= Problem to work on =
Among the lines below, a stretch begins at the one with "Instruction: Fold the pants" and ends at the one with "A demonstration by". Repeat that stretch exactly, ends included.

= Information shown =
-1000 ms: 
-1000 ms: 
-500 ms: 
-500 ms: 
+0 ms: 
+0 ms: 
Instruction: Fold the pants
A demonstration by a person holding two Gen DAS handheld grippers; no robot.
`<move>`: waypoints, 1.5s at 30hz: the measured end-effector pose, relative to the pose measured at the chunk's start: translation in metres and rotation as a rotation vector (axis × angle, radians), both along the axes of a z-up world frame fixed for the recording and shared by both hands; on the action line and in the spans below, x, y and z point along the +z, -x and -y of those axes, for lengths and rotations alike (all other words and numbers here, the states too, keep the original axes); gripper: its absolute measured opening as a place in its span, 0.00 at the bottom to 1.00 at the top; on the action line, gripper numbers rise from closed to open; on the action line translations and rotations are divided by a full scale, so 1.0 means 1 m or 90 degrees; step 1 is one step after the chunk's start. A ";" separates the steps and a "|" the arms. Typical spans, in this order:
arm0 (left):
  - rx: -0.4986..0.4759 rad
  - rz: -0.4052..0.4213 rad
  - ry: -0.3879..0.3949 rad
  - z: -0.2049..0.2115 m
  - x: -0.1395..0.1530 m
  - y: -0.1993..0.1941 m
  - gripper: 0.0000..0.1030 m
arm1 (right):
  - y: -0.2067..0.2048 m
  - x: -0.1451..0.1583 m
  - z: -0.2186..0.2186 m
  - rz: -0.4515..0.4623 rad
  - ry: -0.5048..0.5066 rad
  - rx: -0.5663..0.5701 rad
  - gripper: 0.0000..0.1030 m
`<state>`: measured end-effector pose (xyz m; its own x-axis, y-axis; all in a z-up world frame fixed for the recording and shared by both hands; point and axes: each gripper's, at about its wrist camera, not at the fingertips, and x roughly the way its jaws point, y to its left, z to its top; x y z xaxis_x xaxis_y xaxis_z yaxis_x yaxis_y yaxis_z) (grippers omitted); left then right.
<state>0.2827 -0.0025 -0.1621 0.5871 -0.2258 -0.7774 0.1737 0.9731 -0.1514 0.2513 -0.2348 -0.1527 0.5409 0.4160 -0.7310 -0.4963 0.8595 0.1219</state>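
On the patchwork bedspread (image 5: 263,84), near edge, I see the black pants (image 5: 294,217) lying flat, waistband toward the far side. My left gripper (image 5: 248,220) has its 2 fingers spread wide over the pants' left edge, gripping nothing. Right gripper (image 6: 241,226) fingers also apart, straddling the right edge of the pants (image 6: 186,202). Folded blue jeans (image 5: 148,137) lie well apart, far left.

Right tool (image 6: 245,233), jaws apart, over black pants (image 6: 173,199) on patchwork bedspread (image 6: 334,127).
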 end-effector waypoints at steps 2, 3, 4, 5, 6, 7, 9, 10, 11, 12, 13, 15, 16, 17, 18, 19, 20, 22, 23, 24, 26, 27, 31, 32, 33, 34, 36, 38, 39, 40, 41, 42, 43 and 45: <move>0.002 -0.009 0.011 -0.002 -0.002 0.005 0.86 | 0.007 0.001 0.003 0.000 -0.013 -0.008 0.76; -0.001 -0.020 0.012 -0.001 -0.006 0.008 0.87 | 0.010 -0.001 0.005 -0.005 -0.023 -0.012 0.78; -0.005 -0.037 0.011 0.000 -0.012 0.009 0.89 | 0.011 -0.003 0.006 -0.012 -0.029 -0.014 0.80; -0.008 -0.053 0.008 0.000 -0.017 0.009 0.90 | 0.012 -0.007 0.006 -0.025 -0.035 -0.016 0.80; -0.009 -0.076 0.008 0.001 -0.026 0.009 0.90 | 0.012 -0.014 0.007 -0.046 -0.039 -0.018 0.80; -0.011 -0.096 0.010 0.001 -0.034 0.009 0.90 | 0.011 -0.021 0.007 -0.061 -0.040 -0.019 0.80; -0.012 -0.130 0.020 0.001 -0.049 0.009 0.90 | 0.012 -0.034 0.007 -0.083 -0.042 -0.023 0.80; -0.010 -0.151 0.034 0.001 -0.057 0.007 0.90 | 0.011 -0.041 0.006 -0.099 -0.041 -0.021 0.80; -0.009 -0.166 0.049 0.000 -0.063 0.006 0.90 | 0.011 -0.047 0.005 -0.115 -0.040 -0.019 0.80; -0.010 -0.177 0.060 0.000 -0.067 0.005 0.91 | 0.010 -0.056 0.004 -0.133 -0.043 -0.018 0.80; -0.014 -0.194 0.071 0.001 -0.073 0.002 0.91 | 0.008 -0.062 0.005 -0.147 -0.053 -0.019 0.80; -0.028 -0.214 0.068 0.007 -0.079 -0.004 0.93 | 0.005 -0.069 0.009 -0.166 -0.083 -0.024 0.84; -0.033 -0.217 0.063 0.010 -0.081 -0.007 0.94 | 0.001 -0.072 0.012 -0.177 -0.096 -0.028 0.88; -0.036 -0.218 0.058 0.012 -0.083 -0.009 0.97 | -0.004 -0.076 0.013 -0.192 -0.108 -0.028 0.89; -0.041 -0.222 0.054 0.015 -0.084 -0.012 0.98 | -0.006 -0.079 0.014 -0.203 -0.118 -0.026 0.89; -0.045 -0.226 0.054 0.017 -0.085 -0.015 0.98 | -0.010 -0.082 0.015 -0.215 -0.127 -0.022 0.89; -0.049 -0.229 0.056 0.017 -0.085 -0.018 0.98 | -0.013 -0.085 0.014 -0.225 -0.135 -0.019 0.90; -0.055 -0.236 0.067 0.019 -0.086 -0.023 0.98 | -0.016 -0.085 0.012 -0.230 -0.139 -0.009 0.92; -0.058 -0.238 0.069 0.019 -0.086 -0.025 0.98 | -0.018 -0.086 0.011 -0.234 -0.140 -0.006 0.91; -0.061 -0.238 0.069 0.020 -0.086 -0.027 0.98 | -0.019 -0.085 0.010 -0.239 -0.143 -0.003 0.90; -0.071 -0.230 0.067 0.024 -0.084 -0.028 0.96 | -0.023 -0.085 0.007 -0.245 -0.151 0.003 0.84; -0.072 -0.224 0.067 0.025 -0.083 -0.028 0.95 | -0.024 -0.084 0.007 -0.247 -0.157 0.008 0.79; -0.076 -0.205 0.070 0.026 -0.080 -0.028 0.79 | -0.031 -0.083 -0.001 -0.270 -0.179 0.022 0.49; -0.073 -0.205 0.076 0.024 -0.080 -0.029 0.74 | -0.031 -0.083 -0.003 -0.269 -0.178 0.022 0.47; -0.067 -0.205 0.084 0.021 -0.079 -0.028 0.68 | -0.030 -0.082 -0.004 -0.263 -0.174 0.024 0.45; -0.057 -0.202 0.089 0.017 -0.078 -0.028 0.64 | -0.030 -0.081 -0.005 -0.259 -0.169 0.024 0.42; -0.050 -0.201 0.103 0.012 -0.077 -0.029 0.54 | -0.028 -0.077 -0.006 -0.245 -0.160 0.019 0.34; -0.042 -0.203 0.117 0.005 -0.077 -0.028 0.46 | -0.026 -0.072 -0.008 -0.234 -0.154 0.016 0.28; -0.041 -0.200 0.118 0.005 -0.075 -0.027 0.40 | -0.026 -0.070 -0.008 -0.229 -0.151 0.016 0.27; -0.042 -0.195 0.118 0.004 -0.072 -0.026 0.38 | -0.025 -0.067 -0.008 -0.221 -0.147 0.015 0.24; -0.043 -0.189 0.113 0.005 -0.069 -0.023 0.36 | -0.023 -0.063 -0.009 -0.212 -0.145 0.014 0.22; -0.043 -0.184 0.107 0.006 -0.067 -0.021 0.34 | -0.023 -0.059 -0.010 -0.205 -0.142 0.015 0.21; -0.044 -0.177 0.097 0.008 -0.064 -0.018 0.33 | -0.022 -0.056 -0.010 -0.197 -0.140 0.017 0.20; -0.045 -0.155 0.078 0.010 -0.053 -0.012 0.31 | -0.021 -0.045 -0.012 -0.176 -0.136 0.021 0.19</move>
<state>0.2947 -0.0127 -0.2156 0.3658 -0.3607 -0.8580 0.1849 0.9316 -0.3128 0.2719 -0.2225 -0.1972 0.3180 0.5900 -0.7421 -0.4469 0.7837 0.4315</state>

= Solution to this task =
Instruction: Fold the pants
A demonstration by a person holding two Gen DAS handheld grippers; no robot.

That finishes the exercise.